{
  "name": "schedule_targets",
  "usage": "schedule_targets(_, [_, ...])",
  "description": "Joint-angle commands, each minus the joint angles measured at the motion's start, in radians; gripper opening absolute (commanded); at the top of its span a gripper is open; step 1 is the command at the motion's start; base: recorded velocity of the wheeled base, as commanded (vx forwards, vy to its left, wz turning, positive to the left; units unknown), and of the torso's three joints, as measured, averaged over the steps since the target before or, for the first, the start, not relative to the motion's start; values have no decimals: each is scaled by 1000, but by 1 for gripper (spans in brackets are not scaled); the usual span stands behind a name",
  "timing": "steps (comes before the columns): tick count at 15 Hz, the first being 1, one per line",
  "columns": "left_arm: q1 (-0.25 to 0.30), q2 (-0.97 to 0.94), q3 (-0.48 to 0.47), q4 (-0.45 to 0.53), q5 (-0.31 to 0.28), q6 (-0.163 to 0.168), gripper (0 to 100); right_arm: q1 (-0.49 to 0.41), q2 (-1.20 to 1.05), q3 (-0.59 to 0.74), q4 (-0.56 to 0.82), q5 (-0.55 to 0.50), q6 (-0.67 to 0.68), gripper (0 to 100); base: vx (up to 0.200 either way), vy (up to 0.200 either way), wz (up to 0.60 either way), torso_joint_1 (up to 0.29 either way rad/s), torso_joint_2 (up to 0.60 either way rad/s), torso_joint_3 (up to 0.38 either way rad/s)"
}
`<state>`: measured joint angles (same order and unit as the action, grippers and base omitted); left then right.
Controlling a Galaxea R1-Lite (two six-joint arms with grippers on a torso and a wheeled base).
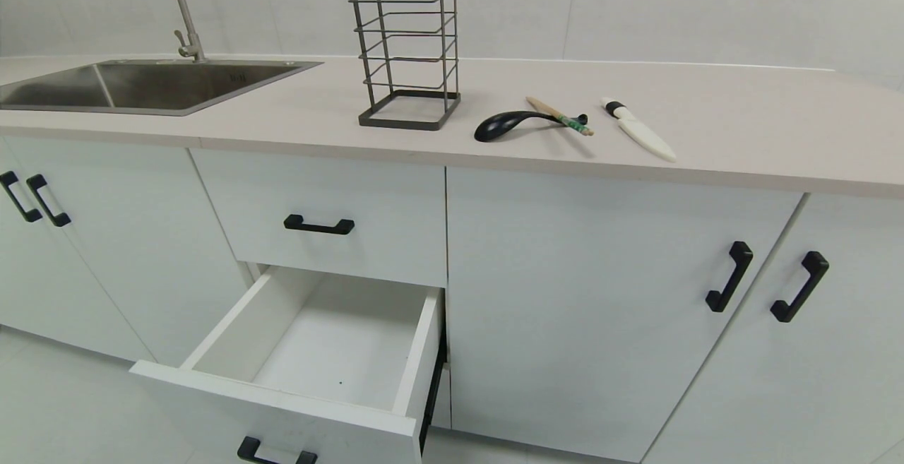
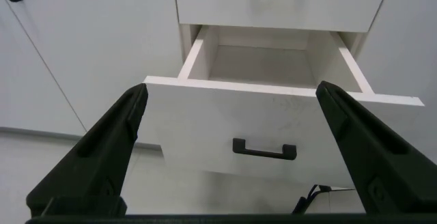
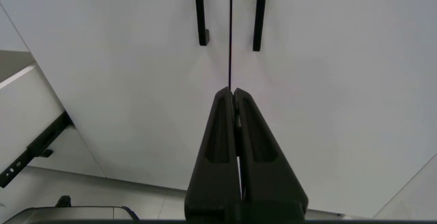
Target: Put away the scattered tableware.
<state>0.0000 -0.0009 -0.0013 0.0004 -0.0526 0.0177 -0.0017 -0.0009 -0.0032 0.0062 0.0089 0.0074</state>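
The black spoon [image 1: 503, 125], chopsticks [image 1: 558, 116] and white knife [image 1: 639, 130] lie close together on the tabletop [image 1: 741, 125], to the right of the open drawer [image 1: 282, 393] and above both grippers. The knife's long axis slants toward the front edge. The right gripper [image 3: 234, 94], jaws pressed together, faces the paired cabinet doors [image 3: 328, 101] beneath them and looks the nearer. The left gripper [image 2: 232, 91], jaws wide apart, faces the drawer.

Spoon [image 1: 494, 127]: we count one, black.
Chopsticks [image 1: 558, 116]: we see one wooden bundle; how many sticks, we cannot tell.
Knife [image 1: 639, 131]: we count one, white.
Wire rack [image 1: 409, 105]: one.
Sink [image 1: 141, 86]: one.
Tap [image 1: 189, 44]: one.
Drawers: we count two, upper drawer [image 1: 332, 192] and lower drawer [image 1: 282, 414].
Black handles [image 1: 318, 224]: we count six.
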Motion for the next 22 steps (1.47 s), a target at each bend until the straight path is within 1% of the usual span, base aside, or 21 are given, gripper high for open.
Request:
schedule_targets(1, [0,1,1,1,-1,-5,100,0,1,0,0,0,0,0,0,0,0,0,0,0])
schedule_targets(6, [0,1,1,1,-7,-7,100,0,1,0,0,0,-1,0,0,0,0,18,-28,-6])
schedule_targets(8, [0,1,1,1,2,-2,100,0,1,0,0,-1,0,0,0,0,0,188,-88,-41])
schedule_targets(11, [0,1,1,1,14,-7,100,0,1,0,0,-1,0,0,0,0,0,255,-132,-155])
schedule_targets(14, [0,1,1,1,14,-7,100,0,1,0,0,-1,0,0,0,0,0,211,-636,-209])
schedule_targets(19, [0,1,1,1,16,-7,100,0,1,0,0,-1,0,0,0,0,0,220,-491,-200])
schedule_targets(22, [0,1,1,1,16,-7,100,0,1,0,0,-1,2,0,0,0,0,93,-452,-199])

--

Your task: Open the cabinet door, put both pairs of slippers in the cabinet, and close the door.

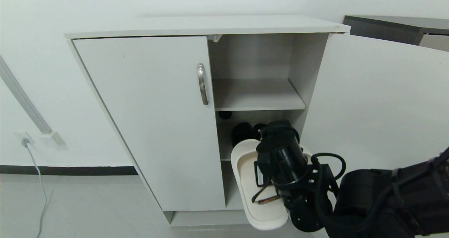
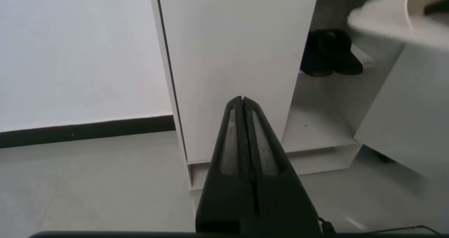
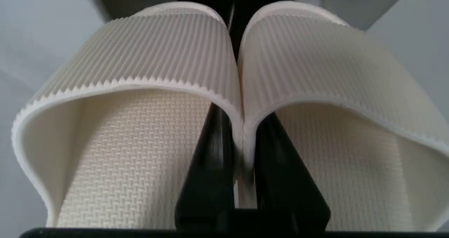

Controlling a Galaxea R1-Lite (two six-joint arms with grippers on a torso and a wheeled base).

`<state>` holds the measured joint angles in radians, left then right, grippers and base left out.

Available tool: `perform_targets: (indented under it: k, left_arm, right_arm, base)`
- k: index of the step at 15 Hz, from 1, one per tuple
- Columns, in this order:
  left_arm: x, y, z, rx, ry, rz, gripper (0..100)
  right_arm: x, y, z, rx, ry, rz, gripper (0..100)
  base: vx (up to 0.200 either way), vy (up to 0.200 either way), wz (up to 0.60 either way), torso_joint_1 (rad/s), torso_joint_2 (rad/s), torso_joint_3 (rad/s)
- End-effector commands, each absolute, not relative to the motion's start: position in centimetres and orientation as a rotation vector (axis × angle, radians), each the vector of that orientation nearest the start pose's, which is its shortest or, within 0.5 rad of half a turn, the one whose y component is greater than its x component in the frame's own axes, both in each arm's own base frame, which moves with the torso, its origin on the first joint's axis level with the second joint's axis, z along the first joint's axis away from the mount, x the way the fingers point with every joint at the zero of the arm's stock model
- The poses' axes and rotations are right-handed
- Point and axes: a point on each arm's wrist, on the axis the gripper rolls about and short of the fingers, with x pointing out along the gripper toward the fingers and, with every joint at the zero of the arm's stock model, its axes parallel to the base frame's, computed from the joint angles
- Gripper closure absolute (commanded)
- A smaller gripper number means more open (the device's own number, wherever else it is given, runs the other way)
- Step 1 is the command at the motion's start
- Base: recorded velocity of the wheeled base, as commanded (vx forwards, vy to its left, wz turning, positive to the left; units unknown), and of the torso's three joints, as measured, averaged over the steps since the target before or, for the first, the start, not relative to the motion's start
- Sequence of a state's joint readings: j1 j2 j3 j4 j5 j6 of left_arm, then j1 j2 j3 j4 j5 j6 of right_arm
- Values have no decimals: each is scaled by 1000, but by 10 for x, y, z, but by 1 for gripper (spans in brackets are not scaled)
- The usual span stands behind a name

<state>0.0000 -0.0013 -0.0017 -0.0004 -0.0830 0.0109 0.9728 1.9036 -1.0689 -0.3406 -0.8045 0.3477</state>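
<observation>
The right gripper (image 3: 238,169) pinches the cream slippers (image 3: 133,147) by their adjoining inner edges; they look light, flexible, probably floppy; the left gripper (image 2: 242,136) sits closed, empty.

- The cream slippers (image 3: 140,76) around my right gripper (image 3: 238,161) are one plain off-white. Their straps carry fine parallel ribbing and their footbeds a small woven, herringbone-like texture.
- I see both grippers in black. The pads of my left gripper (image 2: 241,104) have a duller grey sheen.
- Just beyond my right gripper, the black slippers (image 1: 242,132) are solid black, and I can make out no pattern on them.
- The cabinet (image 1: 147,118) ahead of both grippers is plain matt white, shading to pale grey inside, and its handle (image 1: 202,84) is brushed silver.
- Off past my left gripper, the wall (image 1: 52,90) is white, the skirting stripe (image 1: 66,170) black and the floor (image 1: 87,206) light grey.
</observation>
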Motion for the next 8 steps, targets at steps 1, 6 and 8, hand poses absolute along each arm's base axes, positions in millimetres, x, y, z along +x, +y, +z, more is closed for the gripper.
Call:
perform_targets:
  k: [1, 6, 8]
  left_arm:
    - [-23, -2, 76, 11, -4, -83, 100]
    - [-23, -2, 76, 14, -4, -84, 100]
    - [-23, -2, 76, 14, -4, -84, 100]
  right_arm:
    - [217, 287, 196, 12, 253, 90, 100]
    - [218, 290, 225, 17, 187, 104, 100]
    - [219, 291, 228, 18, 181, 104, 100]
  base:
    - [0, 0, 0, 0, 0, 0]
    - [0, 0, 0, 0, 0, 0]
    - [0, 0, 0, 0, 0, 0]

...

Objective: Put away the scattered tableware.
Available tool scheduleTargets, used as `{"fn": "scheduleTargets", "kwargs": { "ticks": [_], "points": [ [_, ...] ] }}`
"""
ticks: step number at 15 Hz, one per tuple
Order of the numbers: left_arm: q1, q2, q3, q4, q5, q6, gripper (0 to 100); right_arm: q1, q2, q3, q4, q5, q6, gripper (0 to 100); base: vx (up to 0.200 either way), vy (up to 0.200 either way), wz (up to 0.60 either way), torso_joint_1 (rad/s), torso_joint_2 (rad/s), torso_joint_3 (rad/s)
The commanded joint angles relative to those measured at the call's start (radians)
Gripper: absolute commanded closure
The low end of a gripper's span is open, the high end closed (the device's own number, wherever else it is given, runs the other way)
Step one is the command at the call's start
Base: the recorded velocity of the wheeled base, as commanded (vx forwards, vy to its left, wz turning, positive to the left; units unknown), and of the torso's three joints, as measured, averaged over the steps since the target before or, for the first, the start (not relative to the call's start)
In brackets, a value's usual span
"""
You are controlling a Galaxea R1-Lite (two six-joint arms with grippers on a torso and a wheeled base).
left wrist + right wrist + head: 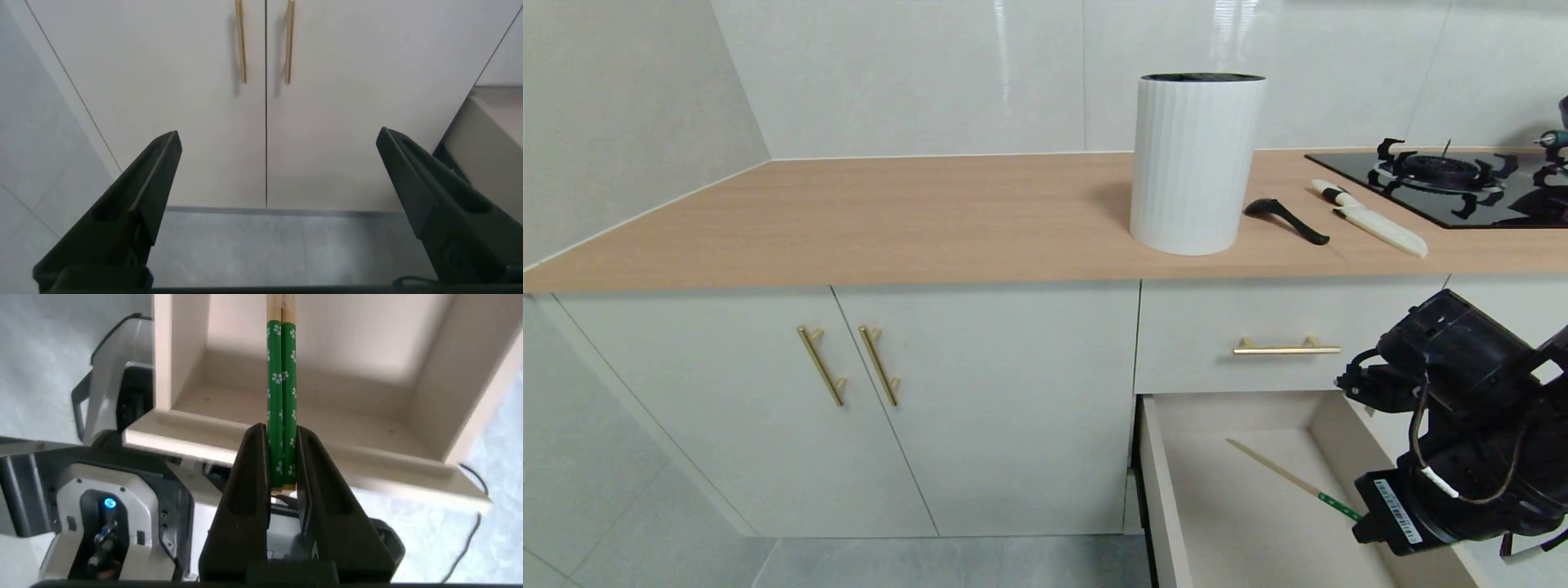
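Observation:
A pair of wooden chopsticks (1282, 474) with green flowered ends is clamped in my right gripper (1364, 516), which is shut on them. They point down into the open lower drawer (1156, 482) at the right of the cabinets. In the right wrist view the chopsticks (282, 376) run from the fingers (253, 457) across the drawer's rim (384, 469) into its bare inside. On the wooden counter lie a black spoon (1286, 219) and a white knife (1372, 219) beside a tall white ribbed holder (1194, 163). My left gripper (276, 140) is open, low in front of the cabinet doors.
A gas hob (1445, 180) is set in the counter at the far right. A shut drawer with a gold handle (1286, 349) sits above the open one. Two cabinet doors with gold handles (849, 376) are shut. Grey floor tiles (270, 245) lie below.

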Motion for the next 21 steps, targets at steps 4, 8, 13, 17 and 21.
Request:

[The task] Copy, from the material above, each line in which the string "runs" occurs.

[Expected output]
- A smaller gripper number means more open (the device's own number, wherever else it is given, runs the other way)
The low end of a gripper's span is open, the high end closed (the device's own number, wherever else it is given, runs the other way)

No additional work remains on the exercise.